С наступлением темноты стих хаос стрельбы на противоположном берегу. Умолкла артиллерийская канонада и вой минометов. Раздавались лишь одиночные автоматные и винтовочные выстрелы.
Ночью значительно похолодало, и от земли, намоченной дневным дождем, поднималась промозглая сырость, которая пробирала до костей, не давая уснуть. Впрочем, многие бойцы так намаялись, что их организмы легко и незаметно преодолели эту преграду на пути к крепкому сну, и теперь храпели вовсю, нагоняя, что недоспали за прошедшие дни непрерывных боев.
Аникину не спалось, и озноба он, разгоряченный коньяком пулеметчиков и ознакомительной вылазкой, практически не чувствовал. Давало о себе знать и необъяснимое волнение, которое Андрей констатировал у себя с немалым для самого себя удивлением.

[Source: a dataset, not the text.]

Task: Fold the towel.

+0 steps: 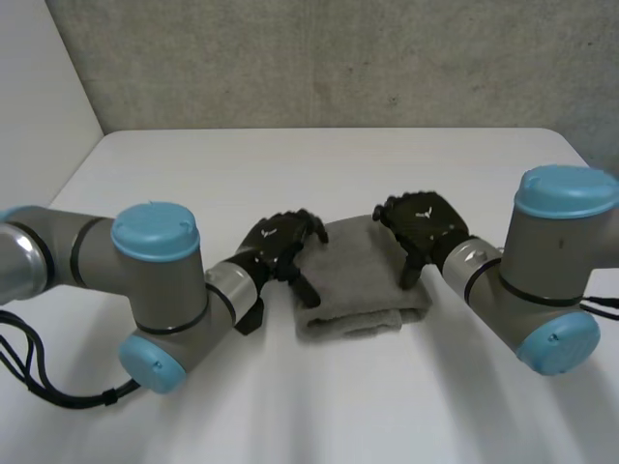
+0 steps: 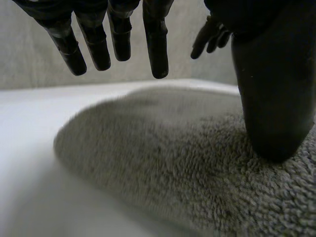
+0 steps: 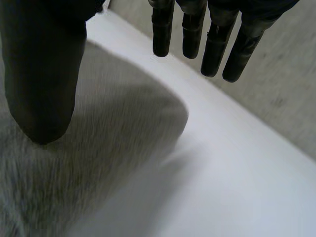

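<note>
A grey towel (image 1: 353, 280) lies folded into a small thick rectangle on the white table between my two hands. My left hand (image 1: 280, 246) is at the towel's left edge, open. In the left wrist view its fingers (image 2: 155, 44) hang straight above the towel (image 2: 173, 163), and its thumb (image 2: 271, 89) rests on the pile. My right hand (image 1: 421, 227) is at the towel's far right corner, also open. In the right wrist view its straight fingers (image 3: 215, 49) hover over the table past the towel's (image 3: 98, 138) edge, thumb (image 3: 44, 74) low over the cloth. Neither hand grips the towel.
The white table (image 1: 338, 164) runs back to a grey wall (image 1: 338, 58), with a white panel (image 1: 39, 87) at the far left. Both arms' grey elbows with light-blue caps (image 1: 155, 232) (image 1: 566, 193) stand near the table's front, either side of the towel.
</note>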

Вроде, по большому счету, волноваться так, по-мальчишески, он отучился еще с год назад. И ведь все это время – на передовой. И Бог сохранил. А вот оказалось, что ненадежно это «вроде». Теперь вот перед взводом – кипящая Шпрее, и надо будет завтра во что бы то ни стало перебраться на ту сторону, а на том берегу – Рейхстаг. Только и ждет, как бы присосаться и напиться твоей кровушки. Что-то будет завтра? Или, вернее, уже сегодня…
Больше всего Аникина беспокоило самое начало форсирования. Пока они будут карабкаться в воду, немцы перебьют половину взвода. Уж очень они пристрелялись к этому берегу. А дальше – широкое русло реки, мост, и там тоже на каждом шагу их будет ждать вражеская пуля, вражеский осколок…
От этих тревожных мыслей становилось неуютно. Еще раз, обойдя периметр позиций и проверив выставленные посты, Аникин осмотрел добротно сколоченные плоты и плотики. Не спали в отделении Капустина и Латаного: доделывали свои плавсредства, обтесывали распиленные бревна, подгоняли и скручивали их проволокой. Кто-то дожевывал припрятанную на ночь краюху хлеба, вылавливая из банки остатки тушенки, кто-то возился с винтовкой или трофейным немецким пистолетом-пулеметом.
Перекинувшись с бойцами парой слов, Аникин прошел к костру, на котором Липатов готовил для них суп. Головешки почти догорели и теперь едва мерцали среди закоптелых кирпичей красными точками, удивительно напоминая мириады звезд, рассыпанных в ночи. Само небо было затянуто тучами, и никаких звезд и в помине не наблюдалось. Что-то будет завтра?
Вокруг костра вповалку, подостлав себе в качестве матрацев доски и прочий сгодившийся хлам, спали бойцы. Тут же, на видном месте, стояла прислоненная ребром к огрызку стены массивная прямоугольная крышка от стола. Небось, Липатов постарался, приготовил для него.
Андрей тут же, у стены, положил плашмя тяжелую крышку и, взгромоздившись на нее и подложив под голову вещмешок, попытался уснуть. Но сон упорно не шел. Мысли, картины воспоминаний неожиданно валом полезли в голову, и все больше мирные, не связанные с этой надоевшей до спинного мозга войной. Вспомнился вдруг поселок, картинами стали всплывать в памяти отец, мама, одноклассники…
Потом все-таки пересилили и потекли потоком уже военные воспоминания, но не окопы, не бои и смерть… Вспоминались женщины, которых довелось встретить ему на неисповедимых путях войны. Вспомнилась Акулина, спасшая ему жизнь в далеком сорок втором. Словно в прошлой жизни это было… А потом – штрафная, и снова смерть и кровь, смерть и кровь, без конца и без края… Вдруг зримо, отчетливо всплыла в памяти Лера, во всей своей прекрасной наготе, в своем безукоризненно белом халатике и накрахмаленной шапочке, которая так шла к ее милому, такому красивому лицу.
Ее образ, скорее подсознательно, Андрей всегда старался отгонять. Он знал, что вместе с воспоминаниями о ней обязательно придет мучительное чувство горькой потери и вины, с которой уже ничего, абсолютно ничего нельзя будет поделать.
Так случилось и на этот раз. Против воли явилась Аникину страшная картина ее обезображенного беззащитного тела посреди площади. Боль, саднящая, свежая, пронзила Андрею грудь где-то в районе сердца. Словно подкрался к его изголовью бесшумный вервольф [14], укутанный в маскировочный халат ночного покрова, и всадил прямо в грудь остро заточенное шило, выкованное из чистого льда, выпиленное из самой ледовитой толщи Северного полюса. И Андрей, пришпиленный этим беспощадным шилом к деревянной крышке стола, ворочался, тщетно пытаясь побороть навалившуюся на него душевную муку.